Saturday, November 28, 2009

INTELECTUAL DE ESQUERDA NA POLÍTICA E NO PODER - DIALÉTICAS




Ao ler duas reportagens na imprensa, aparentemente bastante desconexas uma da outra, lembrei-me da candidatura de Jampa. Vamos às reportagens:

A primeira foi uma reportagem na Folha de S. Paulo sobre o aniversário do Centro Brasileiro de Planejamento (Cebrap), centro este que abrigou a nata da intelectualidade petista e tucana nos anos da ditadura. Um dos pesquisadores do Cebrap, o crítico literário Roberto Schwarz, acredita que a proximidade do intelectual de esquerda com o poder pode ser perigosa. Indo na contramão das análises ufanistas sobre o Brasil, Schwarz afirma: "
O que me parece errado é adotar uma visão rósea do curso geral do capitalismo porque o Brasil está com o vento a favor ou porque temos amigos no governo".

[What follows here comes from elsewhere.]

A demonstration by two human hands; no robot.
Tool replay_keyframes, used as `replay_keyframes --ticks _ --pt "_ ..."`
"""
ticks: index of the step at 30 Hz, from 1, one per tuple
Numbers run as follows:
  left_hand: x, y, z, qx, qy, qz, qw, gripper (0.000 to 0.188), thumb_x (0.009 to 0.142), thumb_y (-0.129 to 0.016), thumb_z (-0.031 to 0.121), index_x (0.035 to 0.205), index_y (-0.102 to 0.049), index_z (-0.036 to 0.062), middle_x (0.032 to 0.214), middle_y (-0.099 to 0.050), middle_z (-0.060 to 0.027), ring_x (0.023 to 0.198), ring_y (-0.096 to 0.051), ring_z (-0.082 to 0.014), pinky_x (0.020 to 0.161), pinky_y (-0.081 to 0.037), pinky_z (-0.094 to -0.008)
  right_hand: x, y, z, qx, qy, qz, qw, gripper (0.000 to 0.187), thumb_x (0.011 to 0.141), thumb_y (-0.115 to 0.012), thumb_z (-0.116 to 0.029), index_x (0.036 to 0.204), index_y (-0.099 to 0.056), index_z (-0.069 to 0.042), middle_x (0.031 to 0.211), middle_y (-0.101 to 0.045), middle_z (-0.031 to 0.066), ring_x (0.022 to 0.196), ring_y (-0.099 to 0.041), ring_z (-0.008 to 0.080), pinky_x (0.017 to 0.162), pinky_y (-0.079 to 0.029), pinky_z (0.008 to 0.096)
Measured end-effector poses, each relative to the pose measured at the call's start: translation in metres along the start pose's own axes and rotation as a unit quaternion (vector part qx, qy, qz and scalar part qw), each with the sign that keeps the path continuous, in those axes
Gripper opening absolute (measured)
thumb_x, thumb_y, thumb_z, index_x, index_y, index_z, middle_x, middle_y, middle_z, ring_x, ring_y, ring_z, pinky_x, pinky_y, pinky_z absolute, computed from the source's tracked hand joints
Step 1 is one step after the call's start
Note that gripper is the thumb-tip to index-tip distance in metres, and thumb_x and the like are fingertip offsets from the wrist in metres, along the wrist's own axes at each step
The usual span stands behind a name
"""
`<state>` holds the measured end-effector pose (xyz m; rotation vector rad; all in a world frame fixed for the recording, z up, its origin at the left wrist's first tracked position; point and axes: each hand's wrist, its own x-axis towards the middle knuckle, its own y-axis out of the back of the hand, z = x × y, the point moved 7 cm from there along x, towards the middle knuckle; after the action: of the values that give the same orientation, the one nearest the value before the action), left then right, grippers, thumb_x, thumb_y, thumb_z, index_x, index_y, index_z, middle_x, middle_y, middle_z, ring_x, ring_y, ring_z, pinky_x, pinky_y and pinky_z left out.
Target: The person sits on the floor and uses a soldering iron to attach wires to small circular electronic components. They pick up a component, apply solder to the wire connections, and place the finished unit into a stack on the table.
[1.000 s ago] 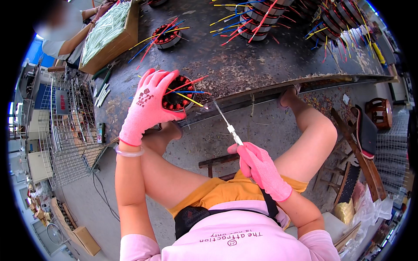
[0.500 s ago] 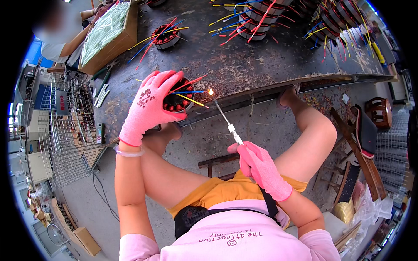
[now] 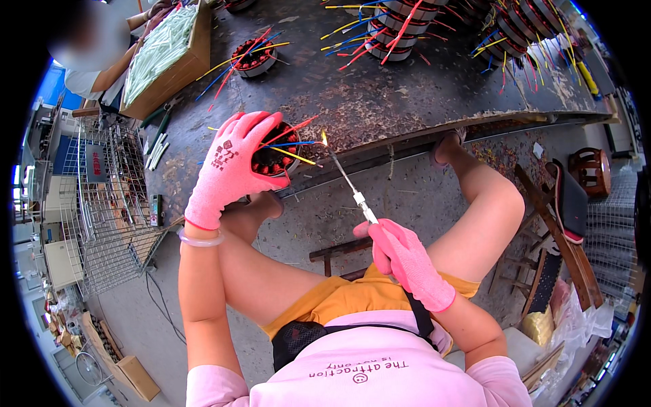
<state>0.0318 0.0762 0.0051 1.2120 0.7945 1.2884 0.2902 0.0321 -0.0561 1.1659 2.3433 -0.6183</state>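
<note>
My left hand (image 3: pixel 227 163), in a pink glove, wraps round a motor stator (image 3: pixel 271 154) with red windings at the table's front edge. Red, blue and yellow wires stick out of it to the right; the palm side is hidden. My gloved right hand (image 3: pixel 407 261) grips a slim white-handled tool (image 3: pixel 359 198) with a long thin metal shaft; its exact kind I cannot tell. A small yellow flame (image 3: pixel 324 139) burns at the shaft's tip, right by the end of the blue wire (image 3: pixel 298 144).
Another stator (image 3: pixel 254 58) lies behind my left hand. Stacked stators (image 3: pixel 397 41) stand at the back and right. A cardboard box (image 3: pixel 193 57) of pale tubes is at the left, beside a co-worker's arm (image 3: pixel 122 68). A wire rack (image 3: pixel 102 203) stands left of the table.
The flame has turned from a bright orange spark to a taller yellow tongue. The tool's tip has shifted slightly left and up. Both hands keep their grip.
</note>
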Motion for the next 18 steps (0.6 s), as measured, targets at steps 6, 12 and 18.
replay_keyframes --ticks 6,12,18 --pt "0.0008 -0.0007 0.0003 -0.007 0.011 -0.018 1.000 0.089 0.053 -0.084 0.024 0.135 -0.052 0.0100 0.134 -0.051 -0.0132 0.128 -0.044 -0.0371 0.110 -0.035 -0.0469 -0.0004 0.0013 0.0001 0.007 -0.004 -0.014 1.000 0.035 0.100 -0.051 -0.034 0.109 -0.064 -0.002 0.056 -0.046 -0.0023 0.049 -0.033 0.0030 0.047 -0.028 0.0221" --pt "0.0001 0.0002 0.0004 -0.002 0.012 -0.018 1.000 0.089 0.053 -0.083 0.024 0.135 -0.052 0.0095 0.135 -0.051 -0.0142 0.127 -0.044 -0.0372 0.109 -0.035 -0.0467 0.0010 -0.0004 0.0013 0.020 0.004 -0.013 1.000 0.035 0.100 -0.051 -0.033 0.108 -0.064 -0.002 0.055 -0.046 -0.0026 0.049 -0.033 0.0030 0.047 -0.027 0.0218" --pt "0.0010 0.0006 0.0015 -0.004 0.010 -0.018 1.000 0.090 0.053 -0.084 0.025 0.135 -0.052 0.0090 0.135 -0.051 -0.0144 0.127 -0.045 -0.0371 0.109 -0.036 -0.0466 -0.0003 0.0005 0.0037 0.035 -0.005 -0.012 0.999 0.034 0.100 -0.050 -0.031 0.108 -0.063 -0.001 0.056 -0.043 -0.0035 0.050 -0.034 0.0031 0.048 -0.027 0.0217"
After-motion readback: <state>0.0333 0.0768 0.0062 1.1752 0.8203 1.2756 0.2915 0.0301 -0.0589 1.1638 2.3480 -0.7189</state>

A segunda reportagem foi sobre o ranking de violência e vulnerabilidade juvenil montado pelo Ministério da Justiça. A Região Metropolitana do Recife aparece na 6a e 7a posição com Cabo de Santo Agostinho e Jaboatão dos Guararapes. São cidades onde a probabilidade do jovem ser vítima de violência é maior, comparada a outros lugares do Brasil.

O que as duas reportagens têm a ver uma com a outra? Bem, a segunda nos mostra que a violência na RMR é ainda absolutamente inaceitável, apesar de alguns tímidos avanços em algumas estatísticas. A frase de Schwarz, na primeira reportagem, de certo modo alerta para que não caiamos na auto-complacência por estarmos vivendo num período de prosperidade econômica. O intelectual de esquerda não pode, em momento algum, flertar com essa satisfação oficialista e as versões chapa-branca da realidade. Seu ofício é sempre desconfiar dos ufanismos. Ainda que tenha havido avanços, o simples reconhecimento desses avanços não pode aplacar nosso inconformismo diante de uma realidade sob vários aspectos tão abjeta e que exige ainda tanto trabalho e crítica.

Reconheço que a lógica do político é diferente. Se eleito deputado estadual, Jampa fará parte de um projeto maior, com articulações federais e estaduais, e não sei até que ponto achará uma posição confortável para criticar e se inconformar com a realidade existente num contexto em que ele estará, muito provavelmente, do lado do governo tanto no plano federal como estadual.

Não sou político e não prentendo ser um. Apenas gostaria de provocar o meu amigo Jampa. Espero que o intelectual de esquerda que conheci, o sociólogo preocupado com as lógicas de reprodução da desigualdade em nossa sociedade, continue ativo, caso chegue ao poder. Espero que seu desejo de transformação e sua inquietação diante de uma realidade inaceitável seja o começo da escalada da imaginação ao poder.

Cesar Melo

Cesar Melo estudou ciências sociais na UFPE, onde foi colega de turma de Jampa. Fez doutorado na Universidade da California e hoje é professor de literatura na Universidade de Chicago.